**WHAT IS BEING ASKED:** Search the material for the string "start", then return every line where it is found.

**SOURCE DATA:**
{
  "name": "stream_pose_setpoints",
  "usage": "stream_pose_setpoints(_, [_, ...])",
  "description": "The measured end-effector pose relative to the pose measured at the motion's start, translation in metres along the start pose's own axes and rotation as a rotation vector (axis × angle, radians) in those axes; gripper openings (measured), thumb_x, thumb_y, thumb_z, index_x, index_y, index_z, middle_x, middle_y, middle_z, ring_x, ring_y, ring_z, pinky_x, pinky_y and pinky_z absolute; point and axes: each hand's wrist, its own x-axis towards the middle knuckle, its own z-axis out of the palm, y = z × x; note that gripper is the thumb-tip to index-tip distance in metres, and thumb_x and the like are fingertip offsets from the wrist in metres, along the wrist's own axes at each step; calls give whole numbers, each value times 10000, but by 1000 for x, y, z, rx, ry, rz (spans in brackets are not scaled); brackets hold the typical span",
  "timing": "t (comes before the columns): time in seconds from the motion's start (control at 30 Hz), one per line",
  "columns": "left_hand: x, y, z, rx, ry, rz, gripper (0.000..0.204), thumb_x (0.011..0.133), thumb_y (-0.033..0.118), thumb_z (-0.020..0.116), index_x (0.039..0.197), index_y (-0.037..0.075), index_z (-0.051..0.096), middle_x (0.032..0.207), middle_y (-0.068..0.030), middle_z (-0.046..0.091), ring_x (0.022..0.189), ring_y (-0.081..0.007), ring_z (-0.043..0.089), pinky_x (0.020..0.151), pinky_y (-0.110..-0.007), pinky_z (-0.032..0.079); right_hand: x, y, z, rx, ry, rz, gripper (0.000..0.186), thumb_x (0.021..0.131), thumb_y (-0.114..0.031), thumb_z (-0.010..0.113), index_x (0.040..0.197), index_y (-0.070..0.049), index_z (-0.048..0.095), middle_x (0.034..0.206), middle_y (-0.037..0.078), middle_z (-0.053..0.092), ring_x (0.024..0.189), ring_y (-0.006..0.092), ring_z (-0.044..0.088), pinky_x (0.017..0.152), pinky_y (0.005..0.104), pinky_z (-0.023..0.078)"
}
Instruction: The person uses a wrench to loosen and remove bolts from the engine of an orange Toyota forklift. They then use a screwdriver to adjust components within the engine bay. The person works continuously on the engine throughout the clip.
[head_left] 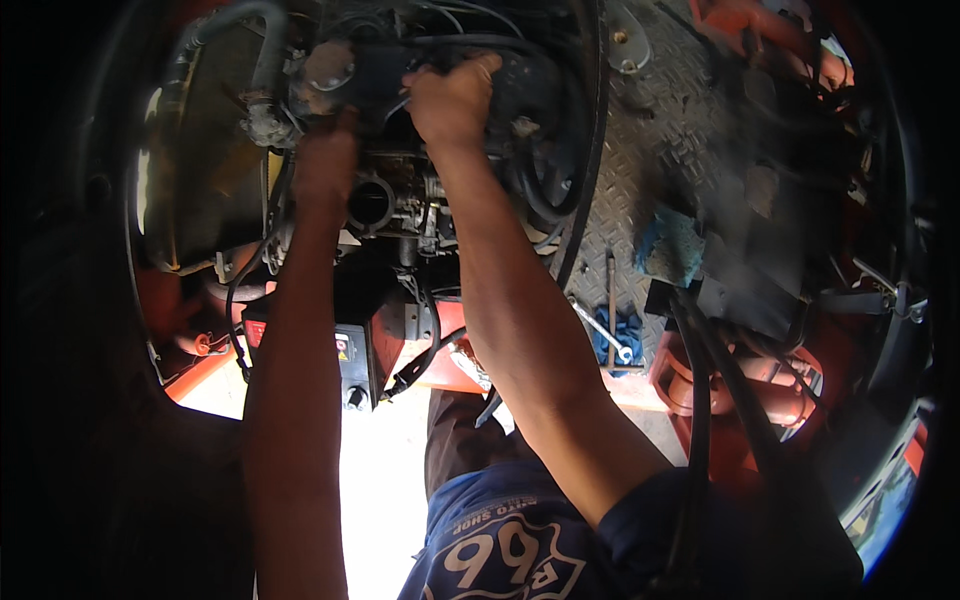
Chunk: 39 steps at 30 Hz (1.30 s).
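Note:
My left hand (324, 160) reaches up into the engine just below a round, rust-brown cap (330, 66); its fingers are dim and blurred, so what they touch is unclear. My right hand (448, 105) is higher, closed on something I cannot make out on the dark engine cover (380, 75), near a thin cable (395, 109). Between my forearms sits a metal housing with a round opening (371, 203).
A black battery (350, 360) lies below, beside red framework (450, 315). To the right are tread plate (640, 140), a blue-green rag (668, 245), a wrench (600, 330) and black hoses (697, 370). A corroded hose fitting (268, 125) is at upper left.

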Motion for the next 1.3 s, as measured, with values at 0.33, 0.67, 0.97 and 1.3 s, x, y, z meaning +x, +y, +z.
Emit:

**RESPONSE AREA:**
  "description": "The measured end-effector pose relative to the pose measured at the motion's start, translation in metres along the start pose's own axes and rotation as a rotation vector (axis × angle, radians) in those axes; gripper openings (measured), thumb_x, thumb_y, thumb_z, index_x, index_y, index_z, middle_x, middle_y, middle_z, ring_x, ring_y, ring_z, pinky_x, pinky_y and pinky_z absolute; point and axes: each hand's wrist, its own x-axis towards the middle knuckle, its own z-axis out of the palm, y = z × x; note that gripper is the thumb-tip to index-tip distance in metres, and thumb_x and the like are fingertip offsets from the wrist in metres, along the wrist's own axes at each step; calls give whole numbers, each value times 10000, but by 1000 for x, y, z, rx, ry, rz (spans in brackets are not scaled); brackets hold the typical span",
  "timing": "t (comes before the columns): time in seconds from the motion's start (control at 30 Hz), one per line",

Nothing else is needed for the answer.